Ve lo ricordate il telefilm “Love Boat”? Quella serie ambientata su una nave da crociera dove si intrecciavano i destini e le storie di tante persone e dove in ogni viaggio (ma proprio per ogni singola tratta) l’amore trionfava sempre (ma proprio sempre) e il lieto fine era d’obbligo? E voi, vi ricordate per caso di una puntata, anche una sola, nella quale il tempo non fosse splendido e il mare calmo e piatto come un lago ghiacciato? Io, giuro, proprio non ne ho memoria e, avendone viste di puntate di quel telefilm, vuol dire che, semmai quella nave abbia mai affrontato una tempesta o una mareggiata, io quel giorno non ero davanti alla tv.

Storie a lieto fine, amore a profusione, belle persone animate sempre da belle intenzioni, dialoghi (da copione, ovviamente) pieni di valori positivi e, come detto, un sole che spaccava le pietre per 365 giorni all’anno (mettiamo pure 364, ma non di meno).
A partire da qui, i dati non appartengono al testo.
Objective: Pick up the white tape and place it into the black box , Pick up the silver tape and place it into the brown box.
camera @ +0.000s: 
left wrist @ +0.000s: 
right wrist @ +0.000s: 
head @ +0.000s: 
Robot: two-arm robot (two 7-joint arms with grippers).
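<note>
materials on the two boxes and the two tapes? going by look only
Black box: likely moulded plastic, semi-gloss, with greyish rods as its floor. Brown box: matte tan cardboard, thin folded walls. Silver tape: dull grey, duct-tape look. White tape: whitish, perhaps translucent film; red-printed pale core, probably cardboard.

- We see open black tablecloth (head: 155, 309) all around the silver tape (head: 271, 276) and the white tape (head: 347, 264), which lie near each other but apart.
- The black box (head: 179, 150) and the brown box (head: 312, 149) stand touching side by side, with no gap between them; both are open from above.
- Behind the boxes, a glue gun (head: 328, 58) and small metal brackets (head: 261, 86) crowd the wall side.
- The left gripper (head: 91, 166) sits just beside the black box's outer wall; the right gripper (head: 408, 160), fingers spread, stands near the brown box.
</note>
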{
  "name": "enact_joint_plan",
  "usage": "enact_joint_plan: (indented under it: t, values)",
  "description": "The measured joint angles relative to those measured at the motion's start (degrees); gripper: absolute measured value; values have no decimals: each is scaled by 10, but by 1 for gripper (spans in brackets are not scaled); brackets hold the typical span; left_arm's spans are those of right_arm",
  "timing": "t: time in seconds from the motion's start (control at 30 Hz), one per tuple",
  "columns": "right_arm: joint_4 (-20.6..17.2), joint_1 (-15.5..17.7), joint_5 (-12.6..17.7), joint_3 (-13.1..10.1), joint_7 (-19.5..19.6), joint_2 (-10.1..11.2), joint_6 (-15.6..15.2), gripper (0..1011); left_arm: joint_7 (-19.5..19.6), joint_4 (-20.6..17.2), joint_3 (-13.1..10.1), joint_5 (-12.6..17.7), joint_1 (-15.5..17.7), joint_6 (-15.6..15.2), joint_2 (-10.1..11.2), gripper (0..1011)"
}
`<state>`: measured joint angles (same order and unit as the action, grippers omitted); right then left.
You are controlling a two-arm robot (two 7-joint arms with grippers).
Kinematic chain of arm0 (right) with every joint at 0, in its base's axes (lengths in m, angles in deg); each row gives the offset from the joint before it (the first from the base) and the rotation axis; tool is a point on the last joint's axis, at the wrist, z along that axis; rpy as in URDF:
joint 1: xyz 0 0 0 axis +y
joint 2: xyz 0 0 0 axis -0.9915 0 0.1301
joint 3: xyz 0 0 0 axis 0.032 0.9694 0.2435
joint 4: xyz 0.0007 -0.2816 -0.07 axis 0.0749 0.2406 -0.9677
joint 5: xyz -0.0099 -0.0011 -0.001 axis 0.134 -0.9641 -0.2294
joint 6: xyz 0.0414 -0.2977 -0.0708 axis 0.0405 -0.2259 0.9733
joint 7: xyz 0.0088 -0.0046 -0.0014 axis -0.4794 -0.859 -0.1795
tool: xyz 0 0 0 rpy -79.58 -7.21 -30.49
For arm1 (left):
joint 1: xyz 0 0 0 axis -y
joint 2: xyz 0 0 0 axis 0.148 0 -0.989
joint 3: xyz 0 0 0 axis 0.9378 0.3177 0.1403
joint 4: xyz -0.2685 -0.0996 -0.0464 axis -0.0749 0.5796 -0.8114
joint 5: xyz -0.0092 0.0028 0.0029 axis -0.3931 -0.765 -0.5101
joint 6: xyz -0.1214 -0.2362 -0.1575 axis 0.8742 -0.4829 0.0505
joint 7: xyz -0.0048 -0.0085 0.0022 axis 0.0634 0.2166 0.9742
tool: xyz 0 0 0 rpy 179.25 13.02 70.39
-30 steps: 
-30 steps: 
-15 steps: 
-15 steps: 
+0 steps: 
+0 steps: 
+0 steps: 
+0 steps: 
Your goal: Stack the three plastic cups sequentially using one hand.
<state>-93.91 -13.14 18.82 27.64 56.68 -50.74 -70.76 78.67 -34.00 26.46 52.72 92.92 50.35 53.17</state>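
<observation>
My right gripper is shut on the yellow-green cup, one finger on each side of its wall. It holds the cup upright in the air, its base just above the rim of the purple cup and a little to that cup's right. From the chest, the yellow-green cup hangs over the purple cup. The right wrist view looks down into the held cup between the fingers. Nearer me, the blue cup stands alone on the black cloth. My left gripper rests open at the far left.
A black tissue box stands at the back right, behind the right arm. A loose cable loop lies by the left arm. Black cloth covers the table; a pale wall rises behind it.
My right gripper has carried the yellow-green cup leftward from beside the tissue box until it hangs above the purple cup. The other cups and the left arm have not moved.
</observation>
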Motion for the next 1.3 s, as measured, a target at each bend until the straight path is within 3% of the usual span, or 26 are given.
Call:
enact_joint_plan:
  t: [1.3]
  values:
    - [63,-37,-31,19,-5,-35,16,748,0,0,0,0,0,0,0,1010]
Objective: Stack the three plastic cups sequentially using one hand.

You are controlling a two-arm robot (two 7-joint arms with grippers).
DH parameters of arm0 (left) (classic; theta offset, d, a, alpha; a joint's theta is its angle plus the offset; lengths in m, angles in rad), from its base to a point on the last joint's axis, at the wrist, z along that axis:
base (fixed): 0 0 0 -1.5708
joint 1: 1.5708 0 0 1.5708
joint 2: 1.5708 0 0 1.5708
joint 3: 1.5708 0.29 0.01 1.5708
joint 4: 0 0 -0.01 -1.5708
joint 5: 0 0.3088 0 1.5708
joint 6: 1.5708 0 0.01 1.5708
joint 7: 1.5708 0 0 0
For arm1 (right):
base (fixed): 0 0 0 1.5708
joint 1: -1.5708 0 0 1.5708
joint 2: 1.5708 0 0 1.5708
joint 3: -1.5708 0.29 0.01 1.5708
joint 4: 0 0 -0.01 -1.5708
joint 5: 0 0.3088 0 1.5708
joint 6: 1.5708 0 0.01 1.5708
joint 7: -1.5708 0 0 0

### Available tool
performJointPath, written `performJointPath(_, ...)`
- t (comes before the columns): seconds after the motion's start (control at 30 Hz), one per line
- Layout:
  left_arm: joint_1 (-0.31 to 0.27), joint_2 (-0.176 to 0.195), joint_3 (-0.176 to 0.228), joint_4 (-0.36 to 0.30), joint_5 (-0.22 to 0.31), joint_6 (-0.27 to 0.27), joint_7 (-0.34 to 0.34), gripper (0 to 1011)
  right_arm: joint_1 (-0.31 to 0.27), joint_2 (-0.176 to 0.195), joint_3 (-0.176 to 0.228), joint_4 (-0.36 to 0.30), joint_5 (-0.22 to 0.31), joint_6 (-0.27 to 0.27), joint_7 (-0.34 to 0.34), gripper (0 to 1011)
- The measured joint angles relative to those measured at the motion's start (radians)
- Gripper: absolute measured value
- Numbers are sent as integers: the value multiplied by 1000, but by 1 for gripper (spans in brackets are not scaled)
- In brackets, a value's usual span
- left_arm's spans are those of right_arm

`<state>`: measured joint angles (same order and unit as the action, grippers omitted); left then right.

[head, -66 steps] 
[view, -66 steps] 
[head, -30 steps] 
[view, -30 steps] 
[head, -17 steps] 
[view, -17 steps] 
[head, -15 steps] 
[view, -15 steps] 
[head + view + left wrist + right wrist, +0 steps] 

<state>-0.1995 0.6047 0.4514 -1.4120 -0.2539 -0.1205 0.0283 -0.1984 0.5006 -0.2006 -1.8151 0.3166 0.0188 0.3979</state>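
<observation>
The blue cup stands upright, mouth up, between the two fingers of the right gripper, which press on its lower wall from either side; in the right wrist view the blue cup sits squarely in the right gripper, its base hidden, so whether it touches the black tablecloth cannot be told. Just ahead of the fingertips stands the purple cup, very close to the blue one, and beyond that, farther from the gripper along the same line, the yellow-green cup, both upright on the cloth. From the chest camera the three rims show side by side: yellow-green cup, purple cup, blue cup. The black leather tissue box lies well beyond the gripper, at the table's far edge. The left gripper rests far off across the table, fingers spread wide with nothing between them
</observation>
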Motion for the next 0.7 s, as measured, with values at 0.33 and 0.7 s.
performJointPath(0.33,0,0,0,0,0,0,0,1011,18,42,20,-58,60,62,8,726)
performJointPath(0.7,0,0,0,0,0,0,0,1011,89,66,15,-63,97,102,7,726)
Se non pioveva o non c’era un freddo polare da far cascare i lobi delle orecchie, nessuno gridava all’allarme “Climate change”, bensì i fortunati passeggeri della “Pacific Princess” (questo il nome della “nave dell’amore”) si godevano il sole e un bagnetto rinfrescante sul ponte della nave senza “menarsela” troppo con le preoccupazioni della vita quotidiana, rigorosamente lasciate a terra, prima di imbarcarsi. Tra l’altro, a proposito di imbarcarsi, non ricordo neanche di aver mai saputo (o mai capito) da dove partissero e che giro facessero questi amabili vacanzieri. Forse, però, è solo la mia memoria a fare cilecca, vista l’età che avanza inesorabile.

Ad ogni modo, pensando oggi a quel telefilm emblematico, lo “rivedo”, mentalmente e sotto molti punti di vista, come lo specchio di quei tempi. E, forse, non solo come una trasposizione in celluloide di una realtà più positiva, leggera e ottimistica della realtà dell’epoca, ma anche come una vera e propria forma di “propaganda” di uno stile di vita, di alcuni valori, di certi bisogni da soddisfare e desideri da realizzare. Questa parola sempre più presente nei discorsi del nostro tempo, propaganda, qualcuno (troppo pochi e troppo poco ascoltati) l’ha sempre associata alle produzioni hollywoodiane e, più in generale, alle finalità dell’intrattenimento cinematografico. Forse, però, finché ha schiacciato su “note” piacevoli, abbiamo fatto fatica a percepirla come (o volutamente abbiamo “rifiutato” che fosse) una forma di manipolazione della percezione del reale. Un artificio che potrebbe essere a disposizione di obiettivi e mittenti (o mandanti?) diversi: dall’azienda che vuole conquistare il mercato mondiale di un certo prodotto, alla super potenza mondiale che vuole “raccontare” quanto si stia bene sotto il proprio dominio, tanto per fare un paio di esempi a caso.

Nell’eterno dilemma dell’uovo e della gallina, perciò, si fa fatica a discernere quanto la propaganda anticipi e, quindi, determini in concreto una certa realtà (felice/drammatica, superficiale/profonda, spensierata/terrorizzata) ovvero quanto di “documento storico” sia presente nelle cineteche di tutto il mondo, tanto da poter considerare anche una serie leggera come “Love boat” quale oggetto di adeguata considerazione, ad esempio, in un’analisi sociale e sociologica dei nostri anni ’80. Non a caso, forse, gli anni di quel Ronald Reagan, presidente degli Stati Uniti, guarda caso figlio proprio del cinema americano.